Benchmark Assignment Rule Example

This example tests two scenarios using a TPC-H benchmark test. (See the TPC web site for information about TPC benchmarks and source code.)

In scenario one, two roles (tpch_1 and tpch_4) execute a parallel workload in separate resource groups configured identically. In scenario two, both roles execute the workload in the same resource group with memory, cpu, and concurrency limits doubled.

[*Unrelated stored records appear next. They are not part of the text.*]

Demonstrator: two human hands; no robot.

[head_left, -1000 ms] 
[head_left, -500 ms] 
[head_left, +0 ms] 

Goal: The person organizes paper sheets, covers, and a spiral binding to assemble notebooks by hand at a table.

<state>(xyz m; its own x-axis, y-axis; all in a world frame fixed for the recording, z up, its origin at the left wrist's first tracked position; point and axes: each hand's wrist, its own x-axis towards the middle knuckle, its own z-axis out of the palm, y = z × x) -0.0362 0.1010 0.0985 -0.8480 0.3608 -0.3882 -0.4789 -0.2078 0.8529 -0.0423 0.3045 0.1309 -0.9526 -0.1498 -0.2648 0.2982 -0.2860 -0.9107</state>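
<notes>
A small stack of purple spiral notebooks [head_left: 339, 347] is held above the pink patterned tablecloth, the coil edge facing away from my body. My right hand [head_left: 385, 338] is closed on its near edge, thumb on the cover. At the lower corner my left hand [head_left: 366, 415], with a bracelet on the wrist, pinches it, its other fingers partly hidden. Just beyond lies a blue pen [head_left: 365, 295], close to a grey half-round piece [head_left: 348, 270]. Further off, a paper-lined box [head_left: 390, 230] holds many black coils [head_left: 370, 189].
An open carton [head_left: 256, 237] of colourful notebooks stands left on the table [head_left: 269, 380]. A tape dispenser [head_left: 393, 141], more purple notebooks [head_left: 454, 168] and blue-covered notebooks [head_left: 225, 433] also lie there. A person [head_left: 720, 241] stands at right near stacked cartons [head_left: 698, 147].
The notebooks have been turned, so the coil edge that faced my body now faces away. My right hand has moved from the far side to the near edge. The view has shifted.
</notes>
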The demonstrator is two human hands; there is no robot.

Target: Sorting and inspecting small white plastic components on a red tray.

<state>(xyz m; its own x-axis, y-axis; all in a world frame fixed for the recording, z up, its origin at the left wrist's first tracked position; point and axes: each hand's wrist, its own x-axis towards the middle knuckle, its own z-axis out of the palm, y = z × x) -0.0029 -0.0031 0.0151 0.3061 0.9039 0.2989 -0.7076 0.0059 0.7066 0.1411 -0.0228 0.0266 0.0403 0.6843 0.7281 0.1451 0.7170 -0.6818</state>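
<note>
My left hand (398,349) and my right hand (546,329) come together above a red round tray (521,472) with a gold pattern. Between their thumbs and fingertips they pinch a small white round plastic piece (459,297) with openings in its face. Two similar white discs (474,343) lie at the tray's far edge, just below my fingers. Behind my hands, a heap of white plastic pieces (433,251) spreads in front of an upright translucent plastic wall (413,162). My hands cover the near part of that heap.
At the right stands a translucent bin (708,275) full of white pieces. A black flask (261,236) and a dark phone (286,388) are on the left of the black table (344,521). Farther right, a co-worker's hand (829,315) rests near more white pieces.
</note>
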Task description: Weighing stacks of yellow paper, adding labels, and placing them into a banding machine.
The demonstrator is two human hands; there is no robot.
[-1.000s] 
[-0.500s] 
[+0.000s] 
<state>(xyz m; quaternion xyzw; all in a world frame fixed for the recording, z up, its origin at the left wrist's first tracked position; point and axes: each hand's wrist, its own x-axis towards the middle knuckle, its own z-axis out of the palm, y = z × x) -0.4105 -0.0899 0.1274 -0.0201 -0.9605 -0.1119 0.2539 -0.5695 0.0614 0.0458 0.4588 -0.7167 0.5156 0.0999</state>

Four assignment rules defined in the Command Center Admin> Workload Mgmt view assign transactions to resource groups for the two scenarios.

{
  "version": 1,
  "assignmentRules": [
    {
      "resourceGroupName": "tpch_group1",
      "roleName": "tpch_1",
      "queryTags": "scenario=one",
      "disabled": false
    },
    {
      "resourceGroupName": "tpch_group2",
      "roleName": "tpch_4",
      "queryTags": "scenario=one",
      "disabled": false
    },
    {
      "resourceGroupName": "tpch_group1",
      "roleName": "tpch_1",
      "queryTags": "scenario=two",
      "disabled": false
    },
    {
      "resourceGroupName": "tpch_group1",
      "roleName": "tpch_4",
      "queryTags": "scenario=two"
    }
  ]
}

The first two rules, with query tag "scenario=one", assign transactions executed by role tpch_1 to the tpch_group1 resource group and transactions executed by role tpch_4 to the tpch_group2 resource group. The last two rules, with query tag "scenario=two", assign transactions from both roles tpch_1 and tpch_4 to the tpch_group1 resource group.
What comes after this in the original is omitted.